• [WHAT THE EXERCISE ASKS]
Look below for the line holding "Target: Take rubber" and the line holding "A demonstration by". Repeat those two and everything between, exactly.

**** AVAILABLE DATA

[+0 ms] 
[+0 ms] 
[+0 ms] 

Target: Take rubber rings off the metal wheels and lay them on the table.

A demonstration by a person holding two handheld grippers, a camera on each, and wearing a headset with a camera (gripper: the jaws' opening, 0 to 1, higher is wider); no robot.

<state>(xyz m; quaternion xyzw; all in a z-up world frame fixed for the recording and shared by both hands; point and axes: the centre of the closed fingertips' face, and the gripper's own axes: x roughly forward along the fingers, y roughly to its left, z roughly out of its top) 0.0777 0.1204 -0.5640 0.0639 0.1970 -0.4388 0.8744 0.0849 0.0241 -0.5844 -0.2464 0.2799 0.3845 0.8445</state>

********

• [ANSWER TO THIS EXERCISE]
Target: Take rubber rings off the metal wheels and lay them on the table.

A demonstration by a person holding two handheld grippers, a camera on each, and wearing a headset with a camera (gripper: the jaws' opening, 0 to 1, higher is wider); no robot.

This response is done.